What to do
In the entries below, every line with the string "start" is to be reported.

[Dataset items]

========================================================================

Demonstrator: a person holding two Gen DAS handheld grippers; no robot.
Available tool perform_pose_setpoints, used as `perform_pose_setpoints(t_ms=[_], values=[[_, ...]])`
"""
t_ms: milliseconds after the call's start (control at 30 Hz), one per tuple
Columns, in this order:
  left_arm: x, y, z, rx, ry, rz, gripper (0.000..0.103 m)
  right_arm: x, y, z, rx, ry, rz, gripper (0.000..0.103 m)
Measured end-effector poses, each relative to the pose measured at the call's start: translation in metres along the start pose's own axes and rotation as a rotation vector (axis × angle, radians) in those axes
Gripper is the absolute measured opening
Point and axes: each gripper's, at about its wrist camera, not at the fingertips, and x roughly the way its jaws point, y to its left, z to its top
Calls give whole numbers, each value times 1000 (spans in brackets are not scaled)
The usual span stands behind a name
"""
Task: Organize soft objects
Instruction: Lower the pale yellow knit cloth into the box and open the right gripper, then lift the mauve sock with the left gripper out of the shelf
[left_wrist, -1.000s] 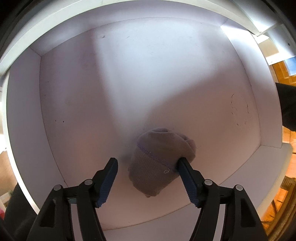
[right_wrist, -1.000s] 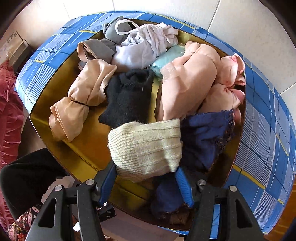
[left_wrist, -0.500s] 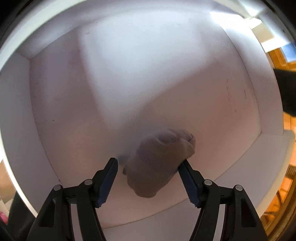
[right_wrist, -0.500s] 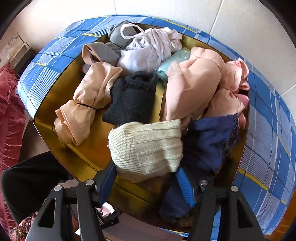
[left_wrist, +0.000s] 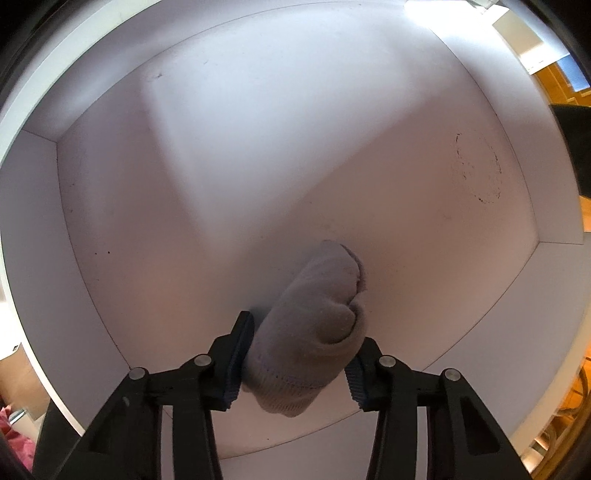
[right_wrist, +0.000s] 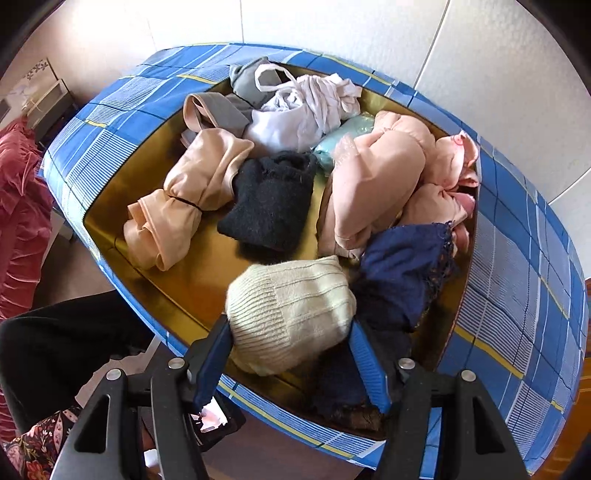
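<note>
While both claws carry knitwear, the sorting is mid-transfer.
Left wrist view: left gripper (left_wrist: 295, 354), jaws just closing, clamps a rolled grey-lilac knitted sock (left_wrist: 314, 332) above the bare white box (left_wrist: 110, 206).
Right wrist view: right gripper (right_wrist: 291, 365) clamps a cream ribbed knitted sock (right_wrist: 291, 310) over the blue-checked fabric bin (right_wrist: 517, 295).
Next: likely carry the cream sock across to the box.

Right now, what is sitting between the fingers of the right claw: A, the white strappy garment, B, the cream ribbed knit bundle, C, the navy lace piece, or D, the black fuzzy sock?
B: the cream ribbed knit bundle sits between the right claw's blue pads, over the near edge of the gold-lined box.
</note>
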Motion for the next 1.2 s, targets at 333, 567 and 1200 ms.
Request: perform_pose_setpoints(t_ms=[333, 567, 1200], values=[[-6, 16, 11, -17, -1, 0, 45, -24, -12, 0, 25, -29, 42, 40], [-6, 21, 4, -69, -13, -6, 43, -5, -13, 2, 58, -62, 92, 37], [-32, 14, 1, -148, -25, -19, 43, -47, -14, -124, -17, -262, 103, 39]])
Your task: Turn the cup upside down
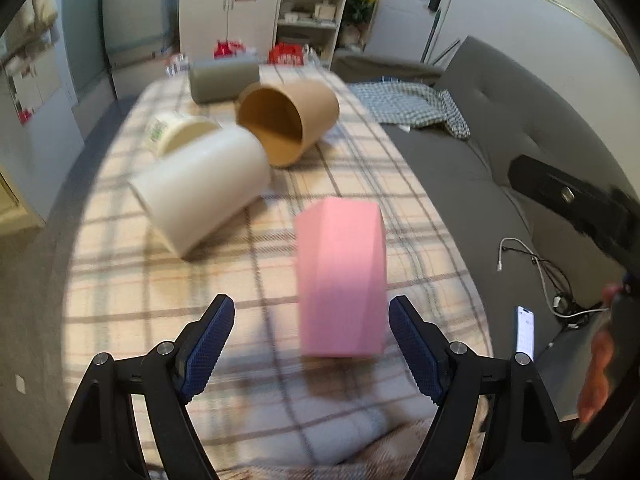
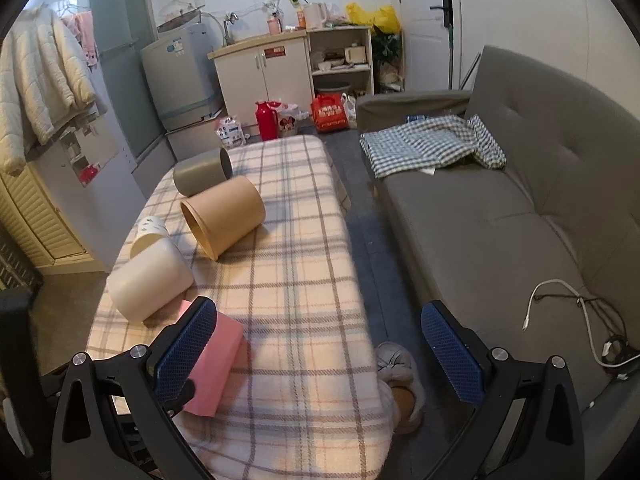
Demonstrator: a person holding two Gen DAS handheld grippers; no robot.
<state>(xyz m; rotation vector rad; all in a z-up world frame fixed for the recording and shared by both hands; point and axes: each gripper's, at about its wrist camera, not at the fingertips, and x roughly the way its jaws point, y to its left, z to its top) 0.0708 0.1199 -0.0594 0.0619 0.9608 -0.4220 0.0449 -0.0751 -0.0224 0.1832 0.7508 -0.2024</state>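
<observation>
Left wrist view: five cups on the plaid tablecloth [image 1: 352,176]. One pink cup [image 1: 342,280], faceted, stands with closed end up and no opening showing, nearest the camera. One white cup [image 1: 200,192] lies on its side left of it. One cream cup with green print [image 1: 176,132] lies behind the white one, touching or just beside it, partly hidden. One brown cup [image 1: 288,120] lies on its side, mouth toward the camera. One grey-green cup [image 1: 224,78] lies on its side at the far end.

Around: grey sofa [image 1: 520,136] right of the table, checked cloth [image 1: 416,106] on it, white cable [image 1: 532,272] and a lit phone [image 1: 525,330] lower right. Cabinet [image 1: 228,20] and shelf unit [image 1: 312,16] at the back. Frame is motion-blurred.

Left gripper [image 1: 311,344]: jaws wide apart, holding nothing. Pink cup sits between the fingers, closer to the right one; whether it touches that pad can't be told.

Right wrist view: right gripper [image 2: 318,354] wide open, empty, over the table's near right edge. Its left finger [image 2: 186,354] overlaps the pink cup [image 2: 214,364] in view; contact unclear. White cup [image 2: 150,284], brown cup [image 2: 224,214], grey-green cup [image 2: 202,176] all clear of it. A slippered foot [image 2: 400,380] shows on the floor between table and sofa [image 2: 500,216].
</observation>
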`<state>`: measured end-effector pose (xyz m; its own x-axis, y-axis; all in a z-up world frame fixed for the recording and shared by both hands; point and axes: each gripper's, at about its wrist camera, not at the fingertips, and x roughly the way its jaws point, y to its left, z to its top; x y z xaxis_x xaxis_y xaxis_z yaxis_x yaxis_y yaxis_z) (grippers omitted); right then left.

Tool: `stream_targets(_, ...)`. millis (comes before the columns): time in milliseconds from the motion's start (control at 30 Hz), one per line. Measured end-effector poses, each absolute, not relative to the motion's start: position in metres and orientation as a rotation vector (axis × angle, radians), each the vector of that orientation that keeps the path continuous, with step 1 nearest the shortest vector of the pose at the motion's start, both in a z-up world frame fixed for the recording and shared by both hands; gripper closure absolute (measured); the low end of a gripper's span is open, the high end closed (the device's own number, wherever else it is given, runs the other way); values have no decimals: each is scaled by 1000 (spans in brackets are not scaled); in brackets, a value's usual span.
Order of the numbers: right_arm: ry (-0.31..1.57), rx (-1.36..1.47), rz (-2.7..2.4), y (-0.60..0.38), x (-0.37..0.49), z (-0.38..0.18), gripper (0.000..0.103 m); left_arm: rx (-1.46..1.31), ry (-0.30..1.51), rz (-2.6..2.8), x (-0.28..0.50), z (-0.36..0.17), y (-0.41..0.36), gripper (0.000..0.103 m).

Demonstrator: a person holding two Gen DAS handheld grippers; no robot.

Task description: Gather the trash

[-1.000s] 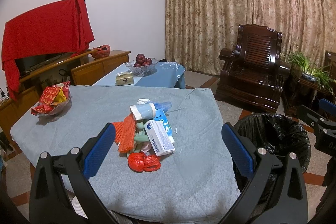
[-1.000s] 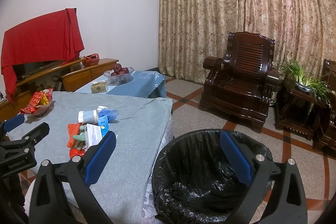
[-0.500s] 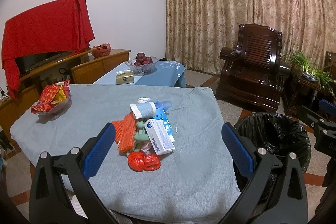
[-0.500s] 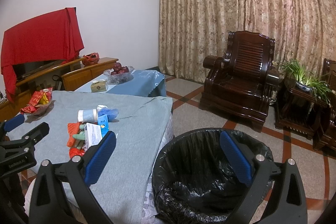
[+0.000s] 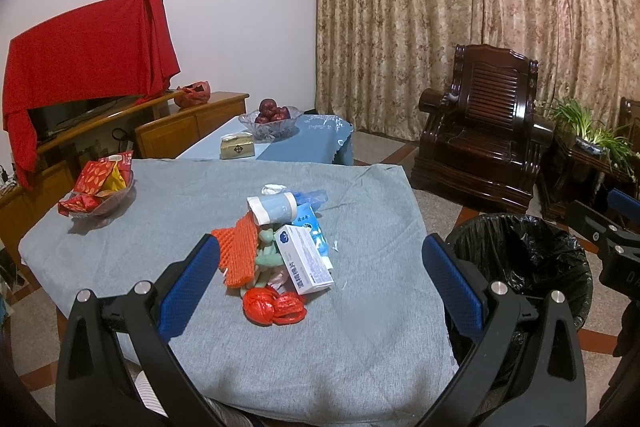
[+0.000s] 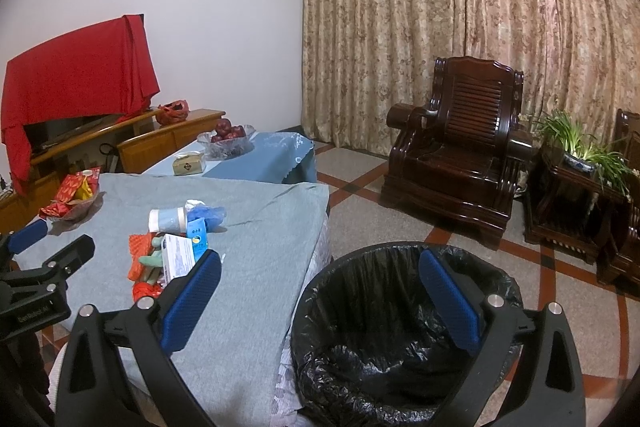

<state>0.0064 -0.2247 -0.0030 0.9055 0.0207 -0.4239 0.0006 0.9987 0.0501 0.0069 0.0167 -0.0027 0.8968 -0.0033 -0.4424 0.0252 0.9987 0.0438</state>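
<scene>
Trash pile (image 5: 280, 247) lies between the spread left tool (image 5: 320, 279); untouched.

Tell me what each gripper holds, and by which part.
Nothing. The left gripper and right gripper are both open and empty; the trash lies on the table.

Soft, even indoor light, rather dim, with a cool cast. Shadows are faint. Both views are sharp in the middle, bent strongly at the edges, with black corners. No glare; dark chair (image 5: 480, 131) loses detail.
</scene>
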Motion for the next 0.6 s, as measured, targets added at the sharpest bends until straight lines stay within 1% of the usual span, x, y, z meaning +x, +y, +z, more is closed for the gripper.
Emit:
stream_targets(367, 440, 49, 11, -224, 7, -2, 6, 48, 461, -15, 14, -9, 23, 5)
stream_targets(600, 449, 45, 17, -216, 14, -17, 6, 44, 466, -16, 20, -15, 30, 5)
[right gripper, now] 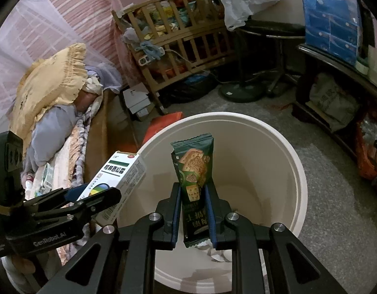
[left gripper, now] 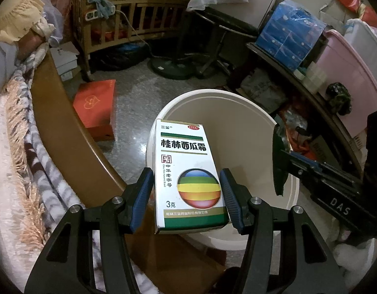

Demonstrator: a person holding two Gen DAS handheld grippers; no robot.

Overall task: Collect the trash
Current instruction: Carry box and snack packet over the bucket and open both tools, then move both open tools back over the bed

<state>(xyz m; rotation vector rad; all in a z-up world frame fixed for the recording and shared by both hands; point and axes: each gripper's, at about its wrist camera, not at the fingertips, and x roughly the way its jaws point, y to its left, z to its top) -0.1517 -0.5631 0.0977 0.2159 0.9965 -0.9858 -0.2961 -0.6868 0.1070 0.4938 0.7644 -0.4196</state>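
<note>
1. The left gripper (left gripper: 187,196) points steeply down over the rim of a white bin (left gripper: 249,103), its jaws half apart and clamped on the sides of a white box (left gripper: 186,171) held label-up above the bin's near edge.
2. The right gripper (right gripper: 193,210) tilts down over the same bin (right gripper: 286,147), jaws narrow and pinching a green cracker packet (right gripper: 193,164) that stands upright above the opening.
3. The box reads "桂林西瓜霜", with "三金" and a red "OTC" badge at the top, "中华老字号" down the side and "3克" beside a rainbow-striped globe.
4. In the right wrist view the left gripper's body reads "GenRobot.AI"; in the left wrist view the right gripper's reads "DAS".
5. The bin stands on the floor (right gripper: 335,208) beside a bed (left gripper: 21,171).
</note>
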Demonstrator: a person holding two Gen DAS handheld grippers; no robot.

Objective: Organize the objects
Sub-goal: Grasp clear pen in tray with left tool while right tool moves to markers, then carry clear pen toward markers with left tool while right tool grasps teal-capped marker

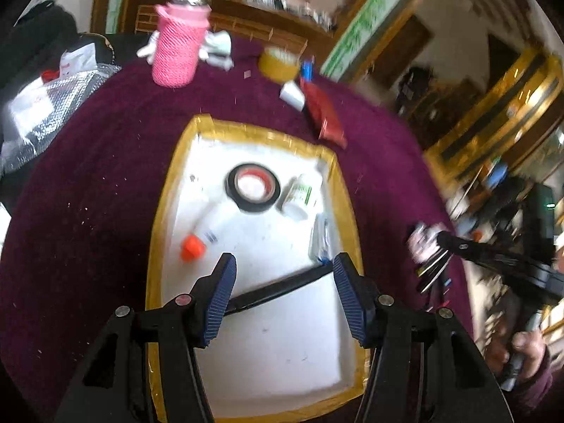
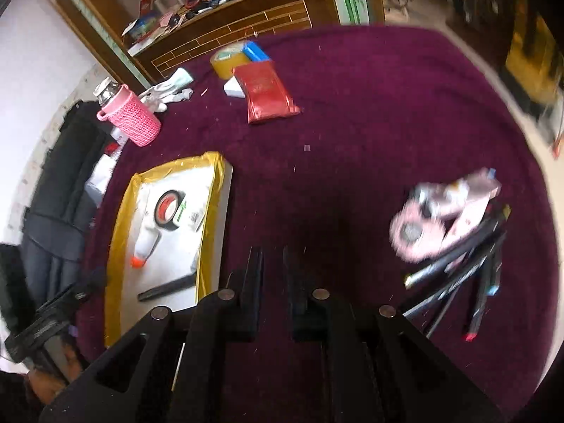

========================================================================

Solution for this task
t_ms: milliseconds after the call's start (control at 30 Hz), one per tuple
Measured end-effector poses, each relative to the pose measured at the call's start: translation in metres along the start pose's own axes and rotation as a rotation vector (axis × angle, radians) in those axes
Tool: `stream_targets(_, ...)`. millis (comes before the columns): time in milliseconds from the motion's start (control at 30 Hz), one per line. Measured end-effector poses, each absolute, not relative to the motion's start: position in metres and orientation as a rotation vector (axis × angle, radians), each the vector of that orientation that keeps the path continuous, with step 1 nearest the shortest vector of the pose at the motion's start, both in a z-up world frame fixed for the recording and shared by both hands; gripper closure absolute (measured); the low end of a gripper's span is open, the high end closed (the device's own number, wherever else it is given, runs the other way); values have no decimals: each is scaled by 1000 (spans in brackets are not scaled); in brackets, a value's usual span.

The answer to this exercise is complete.